YOUR GOAL
Go through the listing below and output exactly the line with "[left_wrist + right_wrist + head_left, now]", the line with "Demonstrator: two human", and each line between; omit the rest.

THE DATA
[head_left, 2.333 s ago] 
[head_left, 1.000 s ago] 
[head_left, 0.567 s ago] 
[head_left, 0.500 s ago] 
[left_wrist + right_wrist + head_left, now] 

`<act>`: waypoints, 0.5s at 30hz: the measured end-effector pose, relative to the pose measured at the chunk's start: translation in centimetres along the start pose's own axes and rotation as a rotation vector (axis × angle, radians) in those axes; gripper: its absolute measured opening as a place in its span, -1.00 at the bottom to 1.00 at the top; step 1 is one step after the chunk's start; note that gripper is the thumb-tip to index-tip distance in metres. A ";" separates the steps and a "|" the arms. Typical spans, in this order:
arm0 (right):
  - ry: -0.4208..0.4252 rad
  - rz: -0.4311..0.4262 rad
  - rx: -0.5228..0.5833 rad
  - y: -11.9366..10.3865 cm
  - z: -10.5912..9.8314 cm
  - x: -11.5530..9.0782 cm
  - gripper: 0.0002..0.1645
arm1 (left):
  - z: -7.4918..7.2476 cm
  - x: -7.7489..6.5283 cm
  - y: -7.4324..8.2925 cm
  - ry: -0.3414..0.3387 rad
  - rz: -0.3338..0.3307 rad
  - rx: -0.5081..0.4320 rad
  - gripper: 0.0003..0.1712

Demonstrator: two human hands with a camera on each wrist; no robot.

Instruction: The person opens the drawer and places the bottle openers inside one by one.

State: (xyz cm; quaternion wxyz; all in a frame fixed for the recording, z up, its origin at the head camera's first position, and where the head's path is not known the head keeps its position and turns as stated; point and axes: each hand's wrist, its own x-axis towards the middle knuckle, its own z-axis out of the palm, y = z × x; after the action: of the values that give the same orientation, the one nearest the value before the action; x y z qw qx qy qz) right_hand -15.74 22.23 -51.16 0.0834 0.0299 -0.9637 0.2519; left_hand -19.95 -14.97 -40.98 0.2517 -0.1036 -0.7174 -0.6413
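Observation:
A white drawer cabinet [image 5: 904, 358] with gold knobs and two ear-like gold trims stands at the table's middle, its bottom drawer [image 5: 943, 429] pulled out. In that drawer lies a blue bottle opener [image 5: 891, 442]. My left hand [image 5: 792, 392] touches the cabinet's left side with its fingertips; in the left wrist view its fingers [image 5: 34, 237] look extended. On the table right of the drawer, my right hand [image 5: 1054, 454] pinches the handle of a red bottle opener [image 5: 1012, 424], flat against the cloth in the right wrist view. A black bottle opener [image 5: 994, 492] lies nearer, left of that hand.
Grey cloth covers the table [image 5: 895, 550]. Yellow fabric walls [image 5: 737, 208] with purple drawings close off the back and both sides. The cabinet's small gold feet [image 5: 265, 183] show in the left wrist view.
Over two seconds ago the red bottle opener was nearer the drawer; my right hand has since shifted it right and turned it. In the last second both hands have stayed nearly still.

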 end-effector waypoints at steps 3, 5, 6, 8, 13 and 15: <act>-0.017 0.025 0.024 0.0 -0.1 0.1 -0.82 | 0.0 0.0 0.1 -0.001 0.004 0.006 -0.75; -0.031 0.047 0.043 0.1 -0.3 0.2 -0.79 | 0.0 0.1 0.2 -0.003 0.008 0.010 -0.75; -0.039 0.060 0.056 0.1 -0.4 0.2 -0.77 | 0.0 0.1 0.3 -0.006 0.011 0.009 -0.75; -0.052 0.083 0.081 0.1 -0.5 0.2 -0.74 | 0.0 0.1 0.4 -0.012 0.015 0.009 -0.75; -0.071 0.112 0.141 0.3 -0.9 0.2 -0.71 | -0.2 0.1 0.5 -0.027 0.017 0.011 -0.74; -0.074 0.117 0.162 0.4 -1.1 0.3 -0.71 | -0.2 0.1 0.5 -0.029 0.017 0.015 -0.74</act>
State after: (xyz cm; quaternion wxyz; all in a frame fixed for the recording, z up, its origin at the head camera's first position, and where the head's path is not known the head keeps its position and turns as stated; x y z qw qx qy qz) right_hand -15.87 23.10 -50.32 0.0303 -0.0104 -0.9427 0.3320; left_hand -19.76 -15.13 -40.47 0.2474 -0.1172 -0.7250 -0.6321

REPLY
[left_wrist + right_wrist + head_left, now] 

`<act>`: waypoints, 0.5s at 30hz: the measured end-effector pose, relative to the pose measured at the chunk's start: translation in centimetres along the start pose's own axes and rotation as a rotation vector (axis × angle, radians) in those axes; gripper: its absolute measured opening as a place in its span, -1.00 at the bottom to 1.00 at the top; step 1 is one step after the chunk's start; note that gripper is the thumb-tip to index-tip distance in metres. A ";" separates the steps and a "|" the arms. Typical spans, in this order:
arm0 (right):
  - ry: -0.4208..0.4252 rad
  - rz: -0.4311..0.4262 rad
  - rx: -0.5228..0.5833 rad
  - y: -11.9366..10.3865 cm
  - z: -10.5912..9.8314 cm
  - x: -11.5530..9.0782 cm
  - gripper: 0.0002..0.1645
arm1 (left):
  - z: -7.4918..7.2476 cm
  - x: -7.7489..6.5283 cm
  - y: -7.4324..8.2925 cm
  - ry: -0.3414..0.3387 rad
  - rz: -0.3338..0.3307 rad
  - rx: -0.5081..0.4320 rad
  - gripper: 0.0003..0.1712

Demonstrator: two human hands with a camera on each wrist; no robot.

The output for this exercise is now complete.